Ein Fernsehbericht von Monitor hat mich aufgeschreckt. Habe ich das richtig verstanden, dann gibt es eine EU– Kommission für Binnenmarkt und Dienstleistungen. Michel Barnier ist der zuständige EU–Kommissar für ein Schlüsselressort; schließlich ist in seinem Arbeitsbereich die Aufsicht über die Finanzdienstleister und den Abbau von Markthindernissen angesiedelt. Markthindernisse sieht der smarte Franzose wohl in der Wasserversorgung innerhalb der EU. Hier will er mit seiner Kommission Abhilfe schaffen und für Privatisierung der Wasserversorgung sorgen. Die ersten Opfer dieses Vorhabens sind in Portugal und Griechenland zu suchen. Gemeinsam mit IWF und EZB zwingt die EU diese Länder ihre Wasserversorgung zu verkaufen. Unter dem bezeichnenden Titel »Geheimoperation Wasser« zeigte der Fernsehbericht die Gefahren dieses Vorhabens auf.
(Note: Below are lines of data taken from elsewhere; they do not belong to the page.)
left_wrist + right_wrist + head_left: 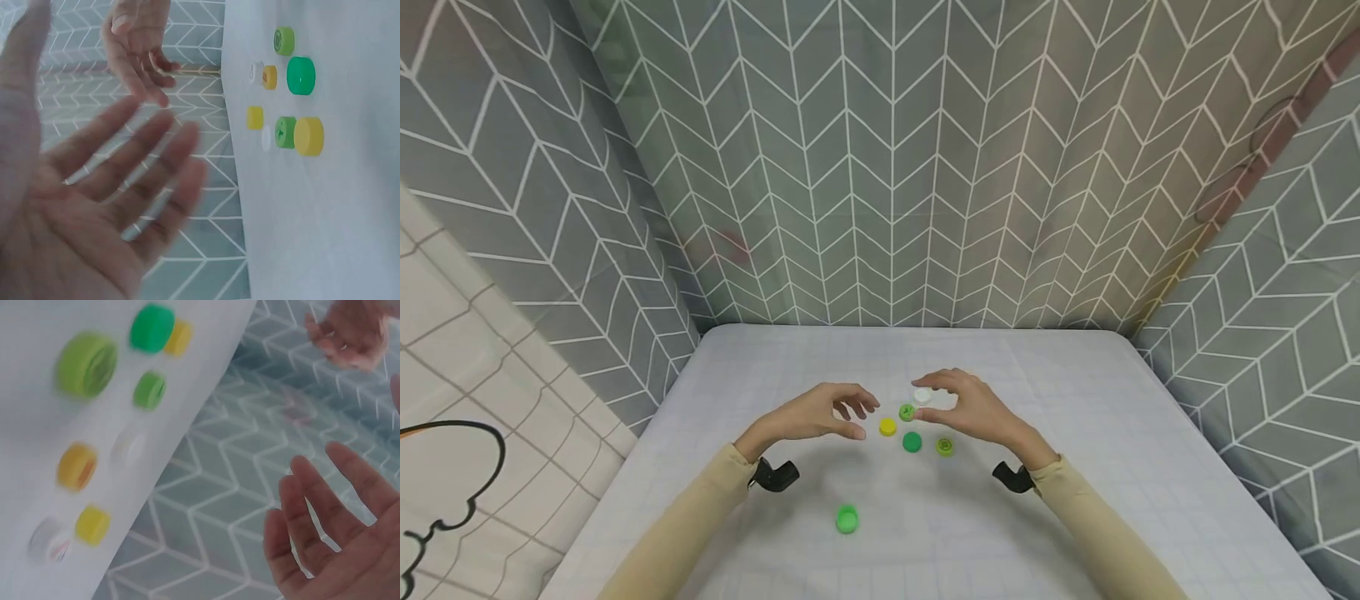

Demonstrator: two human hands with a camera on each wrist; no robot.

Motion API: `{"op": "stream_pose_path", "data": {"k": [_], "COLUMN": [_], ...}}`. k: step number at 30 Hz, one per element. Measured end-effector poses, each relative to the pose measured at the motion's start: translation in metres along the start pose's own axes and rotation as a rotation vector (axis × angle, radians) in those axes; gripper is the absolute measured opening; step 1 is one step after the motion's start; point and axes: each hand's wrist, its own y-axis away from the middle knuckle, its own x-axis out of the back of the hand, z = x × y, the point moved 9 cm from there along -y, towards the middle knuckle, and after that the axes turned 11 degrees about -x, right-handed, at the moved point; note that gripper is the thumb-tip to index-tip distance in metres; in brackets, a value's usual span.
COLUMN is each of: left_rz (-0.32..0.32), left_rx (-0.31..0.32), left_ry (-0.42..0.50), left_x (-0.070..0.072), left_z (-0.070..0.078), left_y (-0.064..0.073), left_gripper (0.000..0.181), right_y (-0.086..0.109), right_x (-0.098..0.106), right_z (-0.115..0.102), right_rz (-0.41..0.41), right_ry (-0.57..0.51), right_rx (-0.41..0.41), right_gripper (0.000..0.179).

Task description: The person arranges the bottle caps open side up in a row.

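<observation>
Both hands hover above a white table, holding nothing. My left hand (pixel 820 412), fingers spread loosely in the left wrist view, is just left of a yellow bottle cap (pixel 887 427). Opposite it, my right hand (pixel 967 407) has thumb and fingers apart over the right side of the caps, hiding some from the head view. Around the yellow cap lie a patterned green cap (pixel 907 412), a darker green cap (pixel 912 442), a lime cap (pixel 944 447) and a white cap (pixel 922 396). An orange-yellow cap (pixel 77 466) and another yellow cap (pixel 92 524) show in the right wrist view.
Nearer the person, a bright green cap (pixel 847 519) lies hollow side up, apart from the group. The white-covered table (pixel 1037 542) ends at a grey curtain (pixel 887 167) with a white zigzag pattern. Similar curtain hangs on both sides.
</observation>
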Motion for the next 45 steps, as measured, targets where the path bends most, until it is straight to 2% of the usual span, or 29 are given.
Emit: {"op": "stream_pose_path", "data": {"k": [3, 7, 11, 19, 23, 27, 36, 45], "left_rz": [0.075, 0.151, 0.183, 0.237, 0.246, 0.248, 0.229, 0.21], "left_rx": [-0.034, -0.01, 0.006, 0.036, 0.041, 0.06, 0.096, 0.11], "left_ry": [0.062, 0.1, 0.106, 0.128, 0.134, 0.139, 0.126, 0.148], "left_x": [0.013, 0.026, 0.032, 0.037, 0.04, 0.04, 0.032, 0.023], "left_z": [-0.009, -0.028, -0.043, -0.057, -0.06, -0.066, -0.077, -0.086], "left_y": [0.0, 0.0, -0.001, -0.008, -0.014, -0.021, -0.033, -0.038], "left_gripper": [0.048, 0.05, 0.046, 0.048, 0.048, 0.048, 0.055, 0.052], "right_y": [-0.002, -0.004, -0.006, -0.015, -0.023, -0.032, -0.046, -0.051], "right_x": [0.01, 0.012, 0.008, 0.01, 0.012, 0.005, -0.017, -0.032], "right_z": [0.018, 0.035, 0.044, 0.046, 0.043, 0.039, 0.038, 0.04], "right_rz": [0.036, 0.045, 0.035, 0.044, 0.04, -0.002, -0.096, -0.122], "right_ry": [-0.01, -0.021, -0.021, 0.001, 0.004, -0.006, -0.018, 0.011], "right_rx": [-0.051, -0.097, -0.112, -0.115, -0.109, -0.101, -0.11, -0.105], "right_gripper": [0.057, 0.062, 0.064, 0.064, 0.064, 0.065, 0.063, 0.061]}}
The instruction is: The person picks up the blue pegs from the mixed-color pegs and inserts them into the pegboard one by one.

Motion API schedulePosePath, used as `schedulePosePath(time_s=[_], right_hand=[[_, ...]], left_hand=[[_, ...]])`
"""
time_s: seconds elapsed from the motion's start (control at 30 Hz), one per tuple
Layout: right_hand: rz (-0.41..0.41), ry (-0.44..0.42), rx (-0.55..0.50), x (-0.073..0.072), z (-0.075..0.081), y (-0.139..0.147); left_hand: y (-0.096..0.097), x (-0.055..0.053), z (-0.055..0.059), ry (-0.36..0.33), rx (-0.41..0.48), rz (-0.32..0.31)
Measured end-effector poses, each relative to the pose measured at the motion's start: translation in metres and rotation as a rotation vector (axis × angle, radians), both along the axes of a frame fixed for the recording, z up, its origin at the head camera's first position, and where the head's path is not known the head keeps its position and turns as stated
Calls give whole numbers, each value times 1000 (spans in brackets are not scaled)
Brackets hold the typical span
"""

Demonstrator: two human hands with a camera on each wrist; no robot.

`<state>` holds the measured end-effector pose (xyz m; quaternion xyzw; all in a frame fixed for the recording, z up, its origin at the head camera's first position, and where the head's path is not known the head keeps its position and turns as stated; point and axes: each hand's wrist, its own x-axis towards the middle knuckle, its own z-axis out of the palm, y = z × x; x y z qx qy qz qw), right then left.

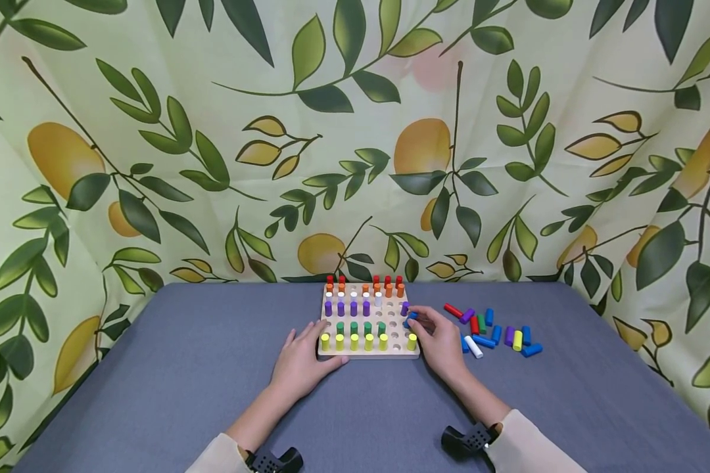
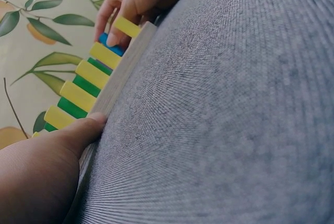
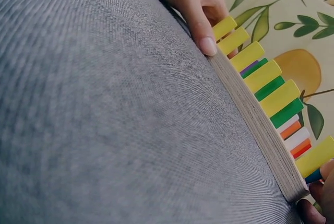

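Observation:
A wooden pegboard [image 1: 369, 357] lies on the table, carrying rows of red, orange, white, purple, green and yellow pegs [image 1: 369, 341]. My left hand [image 1: 300, 360] holds the board's front left corner, thumb on the front edge and fingers along the left side. At the right side, my right hand [image 1: 440, 338] pinches a blue peg [image 1: 411, 316] between thumb and fingers. The blue peg is tilted, close over the right end of a row of bare holes between the purple and green pegs. In the left wrist view, the blue peg [image 2: 110, 44] appears behind the yellow row.
Loose pegs lie to the right of the right hand: several blue ones [image 1: 489, 317], a white one [image 1: 473, 347], a yellow one [image 1: 517, 340], a red one [image 1: 452, 310], plus purple and green. Grey cloth [image 1: 183, 368] covers the table. A leaf-patterned curtain [image 1: 355, 197] hangs behind.

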<state>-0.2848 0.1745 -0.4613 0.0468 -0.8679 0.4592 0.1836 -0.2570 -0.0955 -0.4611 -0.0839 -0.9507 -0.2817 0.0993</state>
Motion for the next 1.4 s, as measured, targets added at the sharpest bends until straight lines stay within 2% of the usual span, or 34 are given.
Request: schedulePosePath(time_s=[1.4], right_hand=[[-21,-30,37,-2,1,-1]], left_hand=[[0,-1,-2,3,-3,-5]])
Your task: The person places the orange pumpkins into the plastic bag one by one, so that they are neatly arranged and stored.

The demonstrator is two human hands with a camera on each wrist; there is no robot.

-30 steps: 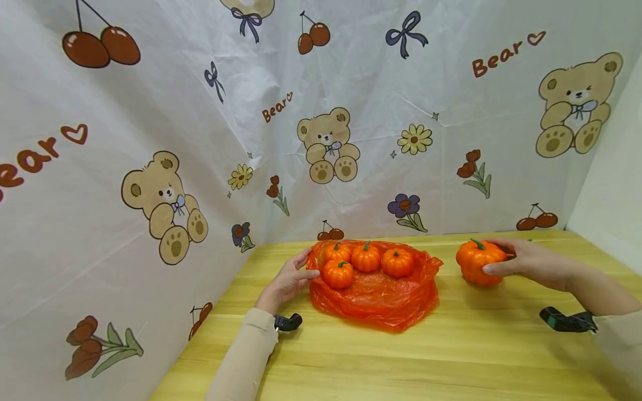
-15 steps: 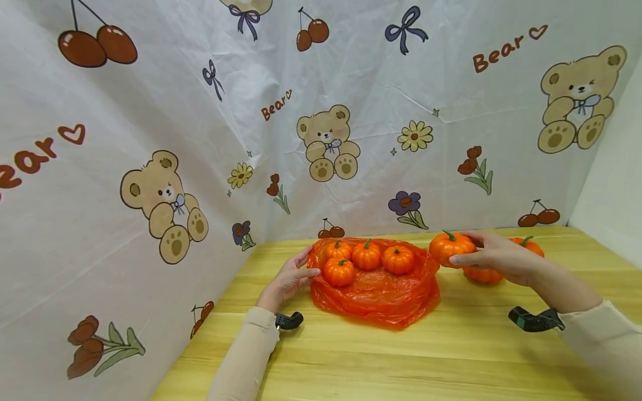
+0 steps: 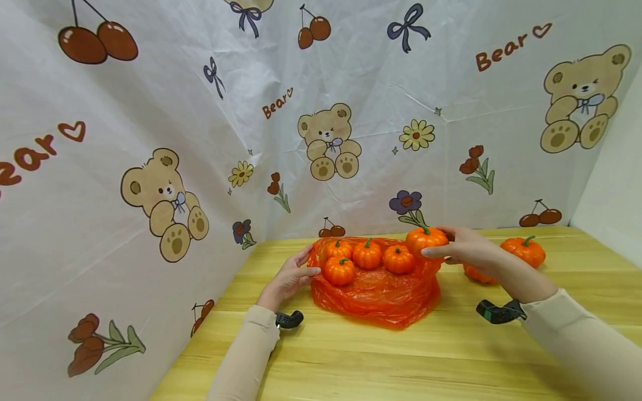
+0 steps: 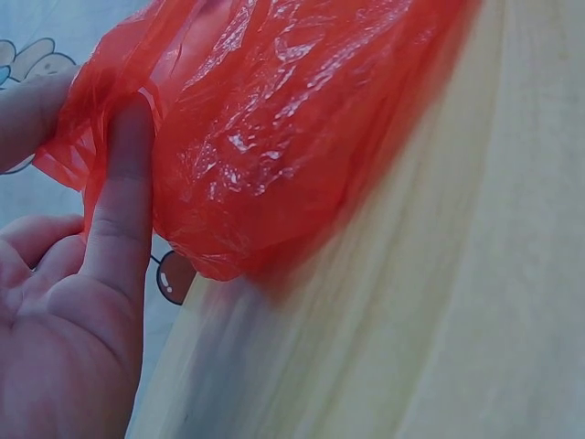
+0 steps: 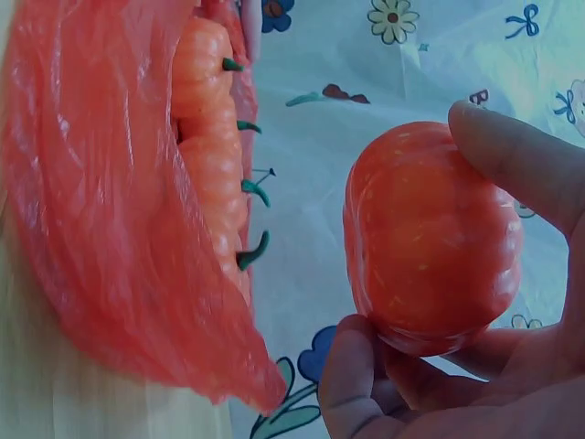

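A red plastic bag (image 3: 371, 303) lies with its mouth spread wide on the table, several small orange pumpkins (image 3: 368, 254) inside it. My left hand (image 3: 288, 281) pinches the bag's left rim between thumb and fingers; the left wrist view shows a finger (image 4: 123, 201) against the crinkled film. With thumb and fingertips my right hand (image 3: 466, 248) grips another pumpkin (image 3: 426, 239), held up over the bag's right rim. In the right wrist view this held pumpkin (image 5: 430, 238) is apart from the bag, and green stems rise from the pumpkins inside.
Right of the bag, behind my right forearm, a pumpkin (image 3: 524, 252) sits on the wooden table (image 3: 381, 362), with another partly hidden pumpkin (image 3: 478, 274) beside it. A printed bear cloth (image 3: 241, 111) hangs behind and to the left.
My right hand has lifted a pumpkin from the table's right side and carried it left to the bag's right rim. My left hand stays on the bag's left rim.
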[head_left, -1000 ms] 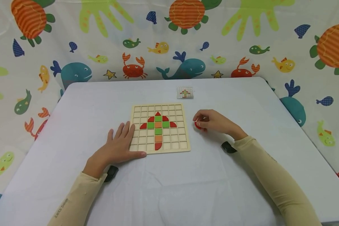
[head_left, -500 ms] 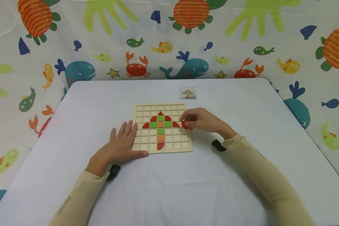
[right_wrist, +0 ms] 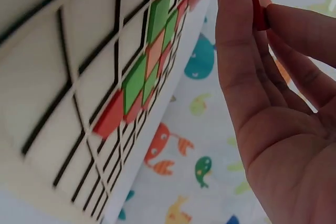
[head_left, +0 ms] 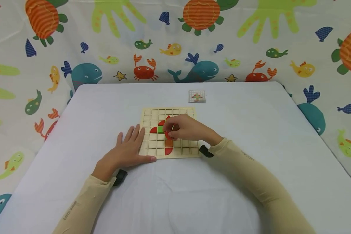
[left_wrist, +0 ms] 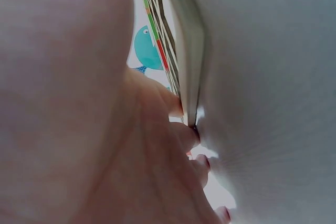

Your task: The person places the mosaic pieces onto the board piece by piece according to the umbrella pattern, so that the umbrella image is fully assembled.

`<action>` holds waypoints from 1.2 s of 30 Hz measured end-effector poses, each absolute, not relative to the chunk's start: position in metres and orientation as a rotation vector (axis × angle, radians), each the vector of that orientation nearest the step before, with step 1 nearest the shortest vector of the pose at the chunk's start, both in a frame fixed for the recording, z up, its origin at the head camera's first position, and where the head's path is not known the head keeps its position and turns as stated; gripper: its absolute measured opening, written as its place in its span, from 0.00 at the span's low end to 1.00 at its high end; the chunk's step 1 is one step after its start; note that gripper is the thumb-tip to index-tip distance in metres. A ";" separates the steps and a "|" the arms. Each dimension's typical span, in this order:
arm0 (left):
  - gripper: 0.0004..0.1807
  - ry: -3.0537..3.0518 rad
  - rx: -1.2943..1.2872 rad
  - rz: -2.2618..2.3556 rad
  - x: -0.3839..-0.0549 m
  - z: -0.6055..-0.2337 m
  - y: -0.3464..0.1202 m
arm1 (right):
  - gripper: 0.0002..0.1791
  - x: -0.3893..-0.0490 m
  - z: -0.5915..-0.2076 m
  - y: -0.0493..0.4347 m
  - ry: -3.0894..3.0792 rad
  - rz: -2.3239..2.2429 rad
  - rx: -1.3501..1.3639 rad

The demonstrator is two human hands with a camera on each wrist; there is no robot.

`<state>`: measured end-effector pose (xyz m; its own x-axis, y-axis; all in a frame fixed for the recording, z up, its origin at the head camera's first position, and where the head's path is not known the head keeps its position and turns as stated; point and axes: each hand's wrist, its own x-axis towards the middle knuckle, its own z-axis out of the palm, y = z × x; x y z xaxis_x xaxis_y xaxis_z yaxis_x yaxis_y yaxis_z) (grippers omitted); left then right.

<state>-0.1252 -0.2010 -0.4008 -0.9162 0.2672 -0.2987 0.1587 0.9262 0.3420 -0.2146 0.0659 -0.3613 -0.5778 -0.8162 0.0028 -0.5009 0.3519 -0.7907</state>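
My right hand is over the middle of a wooden grid board, pinching a small red tile between thumb and fingertip. In the right wrist view the tile is held apart from the board. Red, green and orange tiles lie in the grid as an arrow-like figure; my right hand covers part of it in the head view. A rounded red tile sits at the figure's bottom end. My left hand lies with fingers spread against the board's left edge, its thumb along the near left corner.
A small card printed with a similar figure lies behind the board. The white-covered table ends at a cloth backdrop with sea animals. A dark wrist device hangs under the right wrist, close to the board's right edge.
My right hand has carried the red tile leftward, from beside the board's right edge to above the figure's middle. The left hand keeps its place at the board.
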 end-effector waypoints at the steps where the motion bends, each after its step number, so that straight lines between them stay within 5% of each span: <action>1: 0.73 2.739 0.317 0.446 -0.125 -0.401 -0.200 | 0.08 -0.213 -0.363 0.062 2.239 -1.069 -1.178; 36: 0.71 2.741 0.343 0.451 -0.125 -0.398 -0.200 | 0.11 -0.188 -0.381 0.027 2.286 -0.661 -1.499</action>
<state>-0.1252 -0.2003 -0.3984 -0.9129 0.2868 -0.2904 0.1787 0.9205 0.3474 -0.1882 0.0268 -0.3808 -0.3932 -0.9192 -0.0193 -0.7672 0.3396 -0.5441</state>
Die Gemeinde Pacos de Ferreira hat ihre Wasserversorgung bereits verkauft. Die Folgen sind nach dem Bericht von Monitor katastrophal. Die Preiserhöhung betrug innerhalb weniger Jahre 400 Prozent und dann jedes Jahr weitere 6 Prozent. Die Menschen haben den Reportern die Rechnungen gezeigt; viele haben jetzt Schwierigkeiten die Wasserrechnungen zu bezahlen. In Griechenland sollen nach dem Willen von EU, IWF und EZB die großen Wasserwerke von Athen und Thessaloniki verkauft werden. In Portugal werden die Proteste lauter, weil die Menschen Angst haben vor schlechter Wasserqualität und horrenden Preisen. Doch Griechenland und Portugal sind erst der Anfang. Geht es nach dem Willen der EU-Kommission gibt es im Bereich der Wasserversorgung eine Marktöffnung. Diese Forderung findet sich gut versteckt in dem neuen Richtlinienvorschlag für Konzessionsvergabe. Wasserlizenzen müssen europaweit ausgeschrieben werden, so die Idee der Kommission. Eine so genannte Steering Group (Lenkungsgruppe) hat die EU-Kommission in Fragen der Wasserpolitik beraten. Diese Lenkungsgruppe ist nicht ausgeglichen besetzt, das gab selbst Michel Barnier zu. Für private Investoren wie die Großkonzerne Thames Water, Veolia, RWE und Gelsenwasser ist Wasser ein Spekulationsobjekt wie Gold. Die Analysten – so der Bericht von Monitor – schätzen den Wassermarkt in Europa auf eine dreistellige Milliardenhöhe. Aus meiner unmaßgeblichen Sicht auf vier Pfoten hätte ich noch ein paar Fragen. Saßen oder sitzen die Großkonzerne als Berater in der Lenkungsgruppe? Sind die Beispiele von London und Bordeaux nicht abschreckend genug? Dort verrotten die Leitungen, Schmutz dringt ins Trinkwasser und dann wird mit Chlor nachgeholfen, so die Aussage von Olivier Hoedeman von Corporate Europe Observatory. Wasser gehört nicht in die Hände von Konzernen, das ist Allgemeingut oder nicht? Hoffentlich stimmt das EU-Parlament im Februar gegen diese Richtlinie.

In diesem Sinn bis zum nächsten Mal, Ihr bunter Hund.